I started this new routine on international chest day (Monday of course) 11/14 and it goes a little something like this. Find your 1RM, for me it's 275 lbs, then find 80% of that which for me is 220 lbs (I rounded up to 225). Now, for the next six weeks I will be benching 3 times a week on Mondays, Wednesdays and Fridays. This does not mean hitting chest 3 days a week though! Just adding heavy bench press at the end of each workout. Monday is chest, Tuesday is arms, Wednesday is legs and bench, Thursday is back and shoulders, and Friday is legs and bench. I've never done a routine like this and I'm hoping my body will respond with huge gains!
The working sets each day vary slightly. For example, on Monday we did 6 sets with only 2 reps per set. On Wednesday we did 6 sets with 3 reps per set and on Friday we did 6 sets with 2 reps again. That's week 1. As the weeks go on the sets either get heavier or you add reps with the same 80% weight! I know it's a stretch but I'm hoping to push 315 by the end of this 6 week program!
I finished my first week today with a deadlift/bench day. I started the workout with bench because I didn't have a spot and wanted to be fresh for this portion of my workout. My warmup was pretty basic. I stretched out my chest with some light controlled reps with just the bar, and then did a few more slow and controlled reps with 135 lbs. I then loaded on 185 lbs and went for another 3 or 4 reps before starting my 6 sets of 225 lbs. The program called for 6 sets with 2 reps per set. I was feeling pretty good today so I varied the reps slightly. 1st set I hit 2 reps, 2nd set I hit 3 reps, 3rd set I hit 3 reps, 4th set I hit 4 reps, 5th set I hit 3 reps, and 6th set I went to failure with 9 reps. I figure with 2 days off over the weekend I should push myself!!
I'm waiting to see if this program is going to over work my muscles and leave me feeling soar without making much progress or if it will result in some great success. I'm hoping that the saying "There's no such thing as over lifting, just under eating and under sleeping" is accurate!!I have however been training long enough to know when my body has had enough and when to back off and give it time to recover. One thing is for sure though and that is if you eat big, you will get big!
I was talking about goals in my last post and that is definitely one goal that has changed for me.
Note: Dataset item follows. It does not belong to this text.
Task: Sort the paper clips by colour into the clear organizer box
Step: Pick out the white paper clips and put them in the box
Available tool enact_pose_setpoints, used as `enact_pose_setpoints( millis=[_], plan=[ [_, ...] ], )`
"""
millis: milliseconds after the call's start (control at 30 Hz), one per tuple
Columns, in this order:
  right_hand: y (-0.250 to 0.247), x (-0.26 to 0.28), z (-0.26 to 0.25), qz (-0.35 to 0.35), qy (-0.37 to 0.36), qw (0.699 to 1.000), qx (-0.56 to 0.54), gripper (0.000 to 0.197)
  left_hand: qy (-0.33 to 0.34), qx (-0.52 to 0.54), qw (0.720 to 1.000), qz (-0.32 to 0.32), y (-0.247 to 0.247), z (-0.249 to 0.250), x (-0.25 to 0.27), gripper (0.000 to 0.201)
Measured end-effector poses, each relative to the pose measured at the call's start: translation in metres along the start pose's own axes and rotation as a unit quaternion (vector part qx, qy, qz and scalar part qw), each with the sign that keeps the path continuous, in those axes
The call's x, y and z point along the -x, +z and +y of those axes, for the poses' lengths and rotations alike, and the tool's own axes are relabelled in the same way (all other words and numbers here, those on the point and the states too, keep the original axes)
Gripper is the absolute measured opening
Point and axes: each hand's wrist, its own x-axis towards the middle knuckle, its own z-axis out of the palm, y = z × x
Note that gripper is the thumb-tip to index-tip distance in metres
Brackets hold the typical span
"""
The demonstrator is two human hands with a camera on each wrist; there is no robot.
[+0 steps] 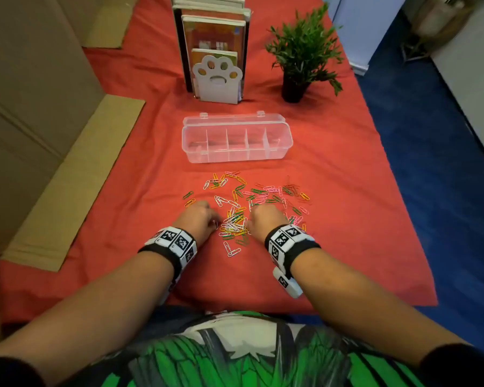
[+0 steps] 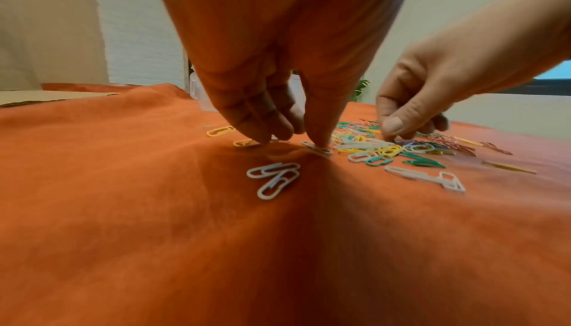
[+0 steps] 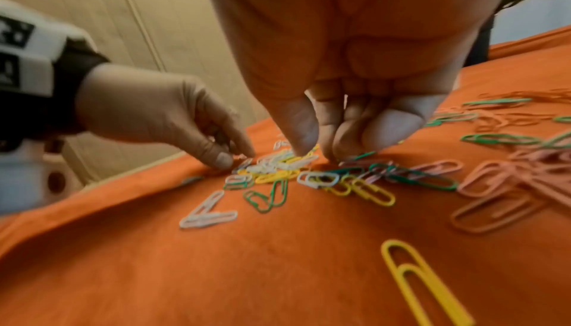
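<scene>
A person is sitting at a table covered with a red cloth (image 1: 347, 219), leaning both hands into a loose scatter of paper clips (image 1: 252, 202) that is lying between them and a clear organizer box (image 1: 236, 139). The box is standing open just beyond the scatter, its compartments showing nothing inside as far as I can make out, so the sorting is looking barely begun. The left hand (image 2: 278, 87) is reaching down at the near left edge of the pile, its fingers curled, with a fingertip (image 2: 320, 144) pressing on a white clip (image 2: 316, 148) against the cloth; whether it is actually pinching the clip I cannot tell. The right hand (image 3: 349, 101) is hovering over the thickest knot of clips with its fingers bunched and tips touching yellow and white ones, and again I cannot tell whether it is holding any. These clips are looking light, thin and springy, coated in smooth plastic, so they are likely to skid on a fingertip and to hook into each other where they are overlapping. The soft cloth is giving under pressure, which should be helping a nail slide beneath a loop. Taking each one by its rounded end, pinched flat between thumb and forefinger, seems the surest hold. Behind the box, some books in a paw-shaped holder (image 1: 217, 79) and a small potted plant (image 1: 302, 54) are standing well clear.
</scene>
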Motion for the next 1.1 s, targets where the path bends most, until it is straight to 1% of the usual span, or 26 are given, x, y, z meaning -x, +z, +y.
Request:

I currently reside at 275 lbs which is pretty heavy in comparison to my goal weight, but if I set a goal for myself too weight 250 lbs and to gain 40 lbs on my bench.. It's possible! But you have to make a choice! Either eat big, lift big, and make gains! Or control your diet, cut, and work to gain strength at a calorie deficit. Me personally, I don't care as much about what the scale says, as I do with how my body feels and how I feel in my body. I'm happy right now eating enough calories to maintain a body weight of 275 and working on gaining muscle, and when I get to where I want to be with strength and muscle mass, then I will lower my body fat percentage and find my ideal weight. Currently I don't know how much I want to weight, and frankly I don't care too much. As long as I FEEL good not only physically, but mentally happy with my body. It's great to have goals and to push yourself and want the best for yourself, but if your can't be happy with where you are, you'll never be happy when you reach your goal.